Gravitational-wave astronomy with a physical calibration model

TL;DR

This paper assesses the impact of physical calibration models on gravitational-wave data analysis, finding that calibration errors are negligible compared to other systematic uncertainties, and demonstrates efficient inference methods using LIGO-Virgo data.

Contribution

It introduces a physically motivated calibration model for gravitational-wave inference and shows importance sampling reduces computational costs effectively.

Findings

Calibration errors have negligible impact on GWTC-1 event parameters.

Importance sampling effectively reduces analysis computational cost.
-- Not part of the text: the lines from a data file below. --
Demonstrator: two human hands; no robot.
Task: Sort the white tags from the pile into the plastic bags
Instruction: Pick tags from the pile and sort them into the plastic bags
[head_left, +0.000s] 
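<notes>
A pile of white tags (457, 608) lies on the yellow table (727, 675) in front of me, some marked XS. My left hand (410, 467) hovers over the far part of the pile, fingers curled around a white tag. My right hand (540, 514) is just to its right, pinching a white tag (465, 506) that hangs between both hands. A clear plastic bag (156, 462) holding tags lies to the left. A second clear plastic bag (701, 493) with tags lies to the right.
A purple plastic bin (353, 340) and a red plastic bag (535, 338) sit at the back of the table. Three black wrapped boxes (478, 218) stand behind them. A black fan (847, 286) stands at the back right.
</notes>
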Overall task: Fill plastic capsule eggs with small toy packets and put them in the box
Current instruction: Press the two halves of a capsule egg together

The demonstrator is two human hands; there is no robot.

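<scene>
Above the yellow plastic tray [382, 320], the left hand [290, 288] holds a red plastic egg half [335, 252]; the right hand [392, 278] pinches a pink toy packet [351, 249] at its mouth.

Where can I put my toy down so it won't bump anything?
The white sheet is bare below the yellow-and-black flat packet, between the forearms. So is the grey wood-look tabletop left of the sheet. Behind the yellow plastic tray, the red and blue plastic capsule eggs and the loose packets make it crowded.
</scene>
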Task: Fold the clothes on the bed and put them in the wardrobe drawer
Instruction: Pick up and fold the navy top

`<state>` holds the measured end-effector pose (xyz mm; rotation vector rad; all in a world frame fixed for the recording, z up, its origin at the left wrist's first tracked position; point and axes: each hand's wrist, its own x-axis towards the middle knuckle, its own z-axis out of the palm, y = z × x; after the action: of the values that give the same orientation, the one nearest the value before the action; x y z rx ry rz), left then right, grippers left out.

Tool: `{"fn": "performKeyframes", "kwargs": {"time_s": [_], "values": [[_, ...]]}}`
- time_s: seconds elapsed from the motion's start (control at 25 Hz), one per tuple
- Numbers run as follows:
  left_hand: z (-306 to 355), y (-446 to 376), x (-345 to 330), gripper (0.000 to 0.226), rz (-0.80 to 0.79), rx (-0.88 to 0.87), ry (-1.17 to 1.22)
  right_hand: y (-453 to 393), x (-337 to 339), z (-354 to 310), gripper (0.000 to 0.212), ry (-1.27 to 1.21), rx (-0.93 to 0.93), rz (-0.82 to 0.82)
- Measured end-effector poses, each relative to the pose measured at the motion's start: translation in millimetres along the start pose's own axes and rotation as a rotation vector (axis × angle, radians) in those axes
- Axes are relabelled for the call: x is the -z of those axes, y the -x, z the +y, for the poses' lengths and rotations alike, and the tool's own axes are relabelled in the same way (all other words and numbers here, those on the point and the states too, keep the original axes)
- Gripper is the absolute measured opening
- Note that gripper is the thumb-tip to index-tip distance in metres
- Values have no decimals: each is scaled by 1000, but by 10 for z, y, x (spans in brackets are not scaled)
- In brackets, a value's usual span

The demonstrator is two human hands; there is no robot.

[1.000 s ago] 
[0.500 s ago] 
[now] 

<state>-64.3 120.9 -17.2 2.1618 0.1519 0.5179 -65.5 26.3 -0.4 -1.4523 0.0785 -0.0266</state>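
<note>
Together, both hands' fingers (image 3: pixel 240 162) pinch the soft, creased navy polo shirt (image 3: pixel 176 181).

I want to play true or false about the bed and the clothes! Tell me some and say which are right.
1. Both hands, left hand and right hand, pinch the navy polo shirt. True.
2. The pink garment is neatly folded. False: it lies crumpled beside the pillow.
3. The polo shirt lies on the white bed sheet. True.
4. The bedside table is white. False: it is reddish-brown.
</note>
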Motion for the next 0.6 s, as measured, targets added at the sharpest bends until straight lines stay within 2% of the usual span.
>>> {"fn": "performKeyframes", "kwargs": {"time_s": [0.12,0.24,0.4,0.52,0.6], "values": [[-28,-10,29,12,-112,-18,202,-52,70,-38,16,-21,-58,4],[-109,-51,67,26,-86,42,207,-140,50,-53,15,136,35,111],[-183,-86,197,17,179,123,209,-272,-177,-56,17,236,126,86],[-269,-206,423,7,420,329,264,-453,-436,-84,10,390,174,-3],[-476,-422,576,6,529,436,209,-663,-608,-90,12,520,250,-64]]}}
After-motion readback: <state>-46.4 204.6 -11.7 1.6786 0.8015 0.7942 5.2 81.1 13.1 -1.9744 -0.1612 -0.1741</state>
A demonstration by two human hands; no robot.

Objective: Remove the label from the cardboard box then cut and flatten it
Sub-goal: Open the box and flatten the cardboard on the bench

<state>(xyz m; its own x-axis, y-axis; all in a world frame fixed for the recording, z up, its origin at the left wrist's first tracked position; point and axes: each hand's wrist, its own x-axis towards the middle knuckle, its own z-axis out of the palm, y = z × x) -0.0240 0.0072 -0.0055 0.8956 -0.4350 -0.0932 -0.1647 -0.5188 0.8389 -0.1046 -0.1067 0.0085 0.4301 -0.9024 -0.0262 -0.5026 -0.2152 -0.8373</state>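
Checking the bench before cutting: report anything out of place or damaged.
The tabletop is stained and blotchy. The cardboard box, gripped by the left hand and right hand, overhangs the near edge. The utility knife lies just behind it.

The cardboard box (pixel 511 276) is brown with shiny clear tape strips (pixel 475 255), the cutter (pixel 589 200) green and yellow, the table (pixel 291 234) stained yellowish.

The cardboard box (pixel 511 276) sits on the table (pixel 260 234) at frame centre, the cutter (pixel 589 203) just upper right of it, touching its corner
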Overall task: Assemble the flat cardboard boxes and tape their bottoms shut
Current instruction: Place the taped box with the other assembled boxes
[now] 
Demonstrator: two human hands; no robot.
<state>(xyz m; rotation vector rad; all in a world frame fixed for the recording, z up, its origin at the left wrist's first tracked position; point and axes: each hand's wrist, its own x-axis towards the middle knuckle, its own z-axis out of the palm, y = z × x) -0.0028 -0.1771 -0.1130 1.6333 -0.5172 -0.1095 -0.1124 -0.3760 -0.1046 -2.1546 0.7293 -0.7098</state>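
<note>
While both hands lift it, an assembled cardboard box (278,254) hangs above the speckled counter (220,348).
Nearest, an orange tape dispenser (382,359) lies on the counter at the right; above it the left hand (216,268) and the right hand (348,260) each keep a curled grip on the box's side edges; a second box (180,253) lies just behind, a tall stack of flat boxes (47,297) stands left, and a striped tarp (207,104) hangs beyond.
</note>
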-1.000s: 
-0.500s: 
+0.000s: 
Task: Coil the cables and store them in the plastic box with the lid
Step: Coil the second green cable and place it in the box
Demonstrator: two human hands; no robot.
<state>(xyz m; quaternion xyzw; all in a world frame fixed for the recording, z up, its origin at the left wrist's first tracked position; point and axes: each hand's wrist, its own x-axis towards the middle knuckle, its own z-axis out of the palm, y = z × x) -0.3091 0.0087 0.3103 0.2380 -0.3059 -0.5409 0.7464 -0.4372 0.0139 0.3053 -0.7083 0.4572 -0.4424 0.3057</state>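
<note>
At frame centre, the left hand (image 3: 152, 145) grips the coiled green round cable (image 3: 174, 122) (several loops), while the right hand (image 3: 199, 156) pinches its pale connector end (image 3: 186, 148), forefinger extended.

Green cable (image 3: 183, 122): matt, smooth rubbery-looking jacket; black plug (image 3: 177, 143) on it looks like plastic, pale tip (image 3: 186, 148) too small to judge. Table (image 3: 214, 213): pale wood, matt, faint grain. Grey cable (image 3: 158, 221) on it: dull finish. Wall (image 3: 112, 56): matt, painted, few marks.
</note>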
Calibration error estimates improve with standard siren measurements.

Abstract

We carry out astrophysical inference for compact binary merger events in LIGO-Virgo's first gravitational-wave transient catalog (GWTC-1) using a physically motivated calibration model. We demonstrate that importance sampling can be used to reduce the cost of what would otherwise be a computationally challenging analysis. We show that including the physical estimate for the calibration error distribution has negligible impact on the inference of parameters for the events in GWTC-1. Studying a simulated signal with matched filter signal-to-noise ratio $\text{SNR}=200$, we project that a calibration error estimate typical of GWTC-1 is likely to be negligible for the current generation of gravitational-wave detectors. We argue that other sources of systematic error---from waveforms, prior distributions, and noise modelling---are likely to be more important. Finally, using the events in GWTC-1 as standard sirens, we infer an astrophysically-informed improvement on the estimate of the calibration error in the LIGO interferometers.